Tuesday, October 16, 2007

24 Hrs of Moab

Everyone has their own take on this one-of-a-kind event, I figured I'd share mine for the amusement of those who may stumble upon my blog.

For me, the race itself is only part of the experience. Of course the anticipation of going to Moab for this race is a large part of my personal motivation to do the other things I must do in life. All year I look forward to Moab and when it finally arrives I try to savor every minute.

Traditionally I arrive early, usually sometime Wednesday. Two reasons; 1. As the team manager I feel obligated to be the one who stakes out and guards our highly desired plot of grass, weeds, ants and sand which we will call home for the weekend. 2. The solice of the desert is, as many know, very therapeutic and it gives me a chance to unwind, de-stress and think only of one thing, riding.

Of course it's not quite as simple as that due to the dynamics of the race and the scope of our team. This year we fielded 5 teams and 1 solo rider. Nevertheless, we have plenty of help which makes it easier to focus on the race and enjoy the experience and for that I'm grateful. I can't imagine doing it any other way.

I suppose the baseline of the race is that it's not just up to you. It's not and hour or two of hard riding and then you go home, it's about consistencey, of not only your riding, but of that of your teammates. It's about hope; hoping that you do well, that your friends do well, that you have no mechanicals or crashes and when you or your buddy have completed a lap, that you all can do it again in short order. In this regard a 24 hour event is more like life than any event in which I've participated. We build a microcosm of a community out in the desert, divide responsibilities and work hard to accomplish our goals, we revile one another near the campfire with our successes and failures, with our close calls and seemingly heroic or daring feats of cycling prowess. We commisserate with those who have defeats but encourage them knowing that the next lap can result in success. Even our competitors become our friends as we recognize our shared pains, our shared experience.

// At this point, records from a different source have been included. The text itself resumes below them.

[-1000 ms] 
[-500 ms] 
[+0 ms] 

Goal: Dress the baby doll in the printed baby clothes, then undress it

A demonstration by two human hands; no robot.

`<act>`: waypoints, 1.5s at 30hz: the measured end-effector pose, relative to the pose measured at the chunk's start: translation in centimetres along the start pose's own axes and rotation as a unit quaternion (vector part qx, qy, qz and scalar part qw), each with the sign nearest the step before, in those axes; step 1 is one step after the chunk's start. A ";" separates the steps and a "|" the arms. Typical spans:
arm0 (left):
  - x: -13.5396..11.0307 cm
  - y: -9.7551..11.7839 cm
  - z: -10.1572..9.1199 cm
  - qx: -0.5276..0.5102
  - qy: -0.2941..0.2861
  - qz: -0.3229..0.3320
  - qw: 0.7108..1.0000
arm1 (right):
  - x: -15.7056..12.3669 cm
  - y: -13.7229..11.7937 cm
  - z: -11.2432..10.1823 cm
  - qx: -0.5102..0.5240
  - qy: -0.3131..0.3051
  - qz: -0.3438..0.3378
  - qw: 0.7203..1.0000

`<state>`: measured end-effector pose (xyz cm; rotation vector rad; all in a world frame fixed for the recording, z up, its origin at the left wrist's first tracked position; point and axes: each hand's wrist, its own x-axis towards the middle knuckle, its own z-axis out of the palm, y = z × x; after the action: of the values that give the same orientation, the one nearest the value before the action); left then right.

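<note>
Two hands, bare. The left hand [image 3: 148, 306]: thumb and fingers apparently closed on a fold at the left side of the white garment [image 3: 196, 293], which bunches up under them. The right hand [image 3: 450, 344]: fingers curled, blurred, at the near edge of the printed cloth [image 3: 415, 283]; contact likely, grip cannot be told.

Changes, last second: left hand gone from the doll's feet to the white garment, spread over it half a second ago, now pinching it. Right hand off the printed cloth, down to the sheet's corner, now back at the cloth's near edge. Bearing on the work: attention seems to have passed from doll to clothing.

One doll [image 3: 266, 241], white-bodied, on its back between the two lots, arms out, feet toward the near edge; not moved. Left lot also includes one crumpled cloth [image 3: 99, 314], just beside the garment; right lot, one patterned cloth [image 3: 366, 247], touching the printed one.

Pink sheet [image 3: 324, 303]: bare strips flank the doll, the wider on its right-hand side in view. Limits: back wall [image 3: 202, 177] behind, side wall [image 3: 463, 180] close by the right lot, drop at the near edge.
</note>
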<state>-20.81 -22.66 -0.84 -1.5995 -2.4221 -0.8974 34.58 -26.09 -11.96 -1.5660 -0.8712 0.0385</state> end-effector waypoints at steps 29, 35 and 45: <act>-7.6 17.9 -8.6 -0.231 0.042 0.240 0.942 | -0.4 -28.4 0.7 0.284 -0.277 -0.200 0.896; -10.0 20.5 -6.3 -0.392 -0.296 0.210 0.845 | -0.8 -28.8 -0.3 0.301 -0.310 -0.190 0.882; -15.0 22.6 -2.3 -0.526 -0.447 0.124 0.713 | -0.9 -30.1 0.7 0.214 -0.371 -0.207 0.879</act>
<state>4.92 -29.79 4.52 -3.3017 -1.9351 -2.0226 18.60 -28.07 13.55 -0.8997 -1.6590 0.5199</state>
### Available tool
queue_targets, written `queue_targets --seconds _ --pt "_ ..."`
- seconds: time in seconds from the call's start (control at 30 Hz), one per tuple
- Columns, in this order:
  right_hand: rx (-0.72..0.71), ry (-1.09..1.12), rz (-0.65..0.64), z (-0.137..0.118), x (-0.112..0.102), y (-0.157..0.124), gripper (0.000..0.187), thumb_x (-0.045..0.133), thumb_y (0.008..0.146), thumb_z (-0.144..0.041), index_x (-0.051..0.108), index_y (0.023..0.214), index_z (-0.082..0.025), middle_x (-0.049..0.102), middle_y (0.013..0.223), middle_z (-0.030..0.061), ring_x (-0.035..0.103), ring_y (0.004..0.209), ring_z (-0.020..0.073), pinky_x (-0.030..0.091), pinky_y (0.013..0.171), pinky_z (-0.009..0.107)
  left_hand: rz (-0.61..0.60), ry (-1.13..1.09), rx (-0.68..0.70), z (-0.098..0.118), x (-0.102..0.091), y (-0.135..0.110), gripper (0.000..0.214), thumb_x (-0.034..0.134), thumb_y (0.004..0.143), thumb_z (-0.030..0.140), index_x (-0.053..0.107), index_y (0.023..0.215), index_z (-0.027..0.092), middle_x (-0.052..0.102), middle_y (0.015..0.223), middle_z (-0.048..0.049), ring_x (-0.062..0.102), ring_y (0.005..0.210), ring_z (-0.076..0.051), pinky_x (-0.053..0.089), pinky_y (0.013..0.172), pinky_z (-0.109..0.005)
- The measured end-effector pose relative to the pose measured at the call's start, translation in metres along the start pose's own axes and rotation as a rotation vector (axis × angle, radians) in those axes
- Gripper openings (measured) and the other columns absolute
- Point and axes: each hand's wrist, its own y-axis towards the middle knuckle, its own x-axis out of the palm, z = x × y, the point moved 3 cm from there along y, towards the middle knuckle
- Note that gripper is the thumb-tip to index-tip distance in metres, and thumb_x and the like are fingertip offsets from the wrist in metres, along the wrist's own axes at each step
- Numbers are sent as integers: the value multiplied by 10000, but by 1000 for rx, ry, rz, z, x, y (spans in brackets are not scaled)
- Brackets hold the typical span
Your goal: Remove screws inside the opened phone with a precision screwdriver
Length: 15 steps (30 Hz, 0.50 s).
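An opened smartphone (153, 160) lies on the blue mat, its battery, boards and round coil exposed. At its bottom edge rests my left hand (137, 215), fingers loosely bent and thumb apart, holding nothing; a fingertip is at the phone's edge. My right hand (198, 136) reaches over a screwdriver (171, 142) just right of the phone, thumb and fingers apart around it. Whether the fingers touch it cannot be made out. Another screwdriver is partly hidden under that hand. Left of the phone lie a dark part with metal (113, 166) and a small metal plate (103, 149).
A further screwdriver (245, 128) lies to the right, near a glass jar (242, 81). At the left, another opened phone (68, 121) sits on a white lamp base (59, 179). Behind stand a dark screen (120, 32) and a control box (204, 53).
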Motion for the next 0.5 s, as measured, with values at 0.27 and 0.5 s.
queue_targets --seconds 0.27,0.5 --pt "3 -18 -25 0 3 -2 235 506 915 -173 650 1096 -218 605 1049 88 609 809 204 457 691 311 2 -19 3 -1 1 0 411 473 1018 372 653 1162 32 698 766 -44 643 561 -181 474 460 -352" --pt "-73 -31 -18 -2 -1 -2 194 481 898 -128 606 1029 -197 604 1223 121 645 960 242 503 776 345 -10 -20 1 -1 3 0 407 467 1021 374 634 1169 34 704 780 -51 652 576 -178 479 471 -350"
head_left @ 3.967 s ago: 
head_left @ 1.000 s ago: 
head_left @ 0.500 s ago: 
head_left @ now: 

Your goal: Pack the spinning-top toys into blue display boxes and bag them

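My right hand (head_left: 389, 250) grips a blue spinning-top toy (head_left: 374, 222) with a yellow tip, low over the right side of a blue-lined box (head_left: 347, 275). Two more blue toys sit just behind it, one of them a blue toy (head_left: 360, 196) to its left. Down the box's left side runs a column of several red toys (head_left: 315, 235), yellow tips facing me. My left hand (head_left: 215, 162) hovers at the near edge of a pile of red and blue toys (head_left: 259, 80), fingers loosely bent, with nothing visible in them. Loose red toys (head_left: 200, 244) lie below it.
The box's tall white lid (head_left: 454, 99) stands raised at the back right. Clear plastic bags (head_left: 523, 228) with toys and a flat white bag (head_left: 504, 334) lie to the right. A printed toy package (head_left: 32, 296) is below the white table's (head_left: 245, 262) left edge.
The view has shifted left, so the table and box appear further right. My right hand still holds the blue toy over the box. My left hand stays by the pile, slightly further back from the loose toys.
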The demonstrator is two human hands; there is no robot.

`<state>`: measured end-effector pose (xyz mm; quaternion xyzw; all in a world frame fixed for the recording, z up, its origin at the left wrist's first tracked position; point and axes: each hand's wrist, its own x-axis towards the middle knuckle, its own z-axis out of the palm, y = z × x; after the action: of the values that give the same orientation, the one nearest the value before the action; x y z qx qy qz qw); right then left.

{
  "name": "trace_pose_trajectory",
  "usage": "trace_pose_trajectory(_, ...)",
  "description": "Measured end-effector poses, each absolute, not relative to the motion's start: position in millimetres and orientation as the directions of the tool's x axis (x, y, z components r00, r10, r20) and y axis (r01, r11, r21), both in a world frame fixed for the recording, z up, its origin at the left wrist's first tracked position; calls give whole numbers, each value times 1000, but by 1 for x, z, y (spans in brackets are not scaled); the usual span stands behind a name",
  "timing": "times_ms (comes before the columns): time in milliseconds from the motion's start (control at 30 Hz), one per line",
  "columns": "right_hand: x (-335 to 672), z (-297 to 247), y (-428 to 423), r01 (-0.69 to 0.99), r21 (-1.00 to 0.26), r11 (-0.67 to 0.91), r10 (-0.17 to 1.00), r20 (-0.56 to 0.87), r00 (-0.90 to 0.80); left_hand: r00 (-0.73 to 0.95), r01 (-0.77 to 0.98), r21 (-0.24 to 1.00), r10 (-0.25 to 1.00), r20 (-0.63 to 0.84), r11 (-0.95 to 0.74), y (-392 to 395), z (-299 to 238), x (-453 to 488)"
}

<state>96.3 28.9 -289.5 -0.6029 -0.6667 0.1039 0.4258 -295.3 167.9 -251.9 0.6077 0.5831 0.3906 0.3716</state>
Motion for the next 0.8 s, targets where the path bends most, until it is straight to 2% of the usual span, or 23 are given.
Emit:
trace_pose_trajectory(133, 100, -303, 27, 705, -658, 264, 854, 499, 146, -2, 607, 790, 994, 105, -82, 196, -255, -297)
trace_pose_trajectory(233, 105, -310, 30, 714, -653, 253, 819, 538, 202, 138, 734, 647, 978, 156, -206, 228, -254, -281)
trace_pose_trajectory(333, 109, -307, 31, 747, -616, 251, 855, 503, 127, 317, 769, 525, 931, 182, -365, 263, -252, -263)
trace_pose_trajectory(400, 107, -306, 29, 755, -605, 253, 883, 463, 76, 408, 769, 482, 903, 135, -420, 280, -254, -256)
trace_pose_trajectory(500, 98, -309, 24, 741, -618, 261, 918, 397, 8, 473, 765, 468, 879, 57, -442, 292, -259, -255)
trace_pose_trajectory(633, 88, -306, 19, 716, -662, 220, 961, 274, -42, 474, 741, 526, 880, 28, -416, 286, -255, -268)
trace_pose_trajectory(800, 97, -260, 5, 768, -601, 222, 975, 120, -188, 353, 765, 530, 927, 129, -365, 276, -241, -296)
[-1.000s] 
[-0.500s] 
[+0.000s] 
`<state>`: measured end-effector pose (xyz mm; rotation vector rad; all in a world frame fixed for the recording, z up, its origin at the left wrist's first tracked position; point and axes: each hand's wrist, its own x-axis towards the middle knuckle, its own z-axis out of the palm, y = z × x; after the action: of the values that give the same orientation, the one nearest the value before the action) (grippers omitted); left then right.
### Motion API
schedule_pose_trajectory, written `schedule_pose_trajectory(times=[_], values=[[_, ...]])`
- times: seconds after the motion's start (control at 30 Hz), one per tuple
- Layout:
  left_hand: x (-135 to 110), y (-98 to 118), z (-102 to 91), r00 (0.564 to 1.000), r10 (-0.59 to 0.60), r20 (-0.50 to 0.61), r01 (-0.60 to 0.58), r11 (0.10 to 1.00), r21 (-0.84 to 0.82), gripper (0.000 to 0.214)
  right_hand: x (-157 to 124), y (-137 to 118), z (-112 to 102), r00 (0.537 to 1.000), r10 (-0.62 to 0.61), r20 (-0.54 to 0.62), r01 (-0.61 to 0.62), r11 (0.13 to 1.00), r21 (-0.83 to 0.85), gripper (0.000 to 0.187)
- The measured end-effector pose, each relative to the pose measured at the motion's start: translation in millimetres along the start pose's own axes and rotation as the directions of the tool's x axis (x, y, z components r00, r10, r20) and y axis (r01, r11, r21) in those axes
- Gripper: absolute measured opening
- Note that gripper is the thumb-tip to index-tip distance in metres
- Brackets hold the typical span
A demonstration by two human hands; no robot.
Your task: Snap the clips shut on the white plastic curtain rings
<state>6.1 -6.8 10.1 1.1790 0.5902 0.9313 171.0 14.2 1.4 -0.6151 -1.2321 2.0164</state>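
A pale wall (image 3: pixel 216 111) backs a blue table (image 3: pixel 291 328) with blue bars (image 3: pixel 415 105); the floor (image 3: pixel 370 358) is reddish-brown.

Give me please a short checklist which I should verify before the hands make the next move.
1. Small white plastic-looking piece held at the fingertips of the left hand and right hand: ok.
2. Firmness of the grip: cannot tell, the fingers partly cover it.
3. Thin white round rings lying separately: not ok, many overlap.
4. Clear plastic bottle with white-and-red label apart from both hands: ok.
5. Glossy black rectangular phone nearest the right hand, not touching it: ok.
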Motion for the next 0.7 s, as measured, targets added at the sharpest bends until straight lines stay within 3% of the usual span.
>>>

The 24 Hrs of Moab, is, for me, bliss. It lacks the complication of life's varied focuses. It allows us to strive, bond, struggle, hope, dream and ride like no other time during the year. For many of those who attend, it is Mecca, and the highlight of the season. I am just glad to be able to go each year and I already anticipating the next time I can spend a few days in the desert on my bike with my friends.

Friday, August 10, 2007

Overcommited

Ever have that feeling that you've perhaps, just maybe, might have bitten off more than you can chew. This unique sense of dread and impending doom comes only in those particular instances when you find yourself facing what seems at the moment, to be a utterly hopless situation. Like when you are flying down a trail, but it's been raining and you are pushing the limits of what bike and rider can safely navigate in such conditions, and then it happens, you round a corner only to discover that all the traction you once had in your favorite tires has been replaced by a slick, gooey coating of fresh mud which has adhered to the tires like a spoonful of peanut butter to the roof of your mouth. In that instant you know you are headed for trouble, in an flash of an eye you think a dozen thoughts like, what could I have done differently?, Should I have eased up on the speed?, how can I limit the damage?, do I throw myself from the speeding train now or ride it out?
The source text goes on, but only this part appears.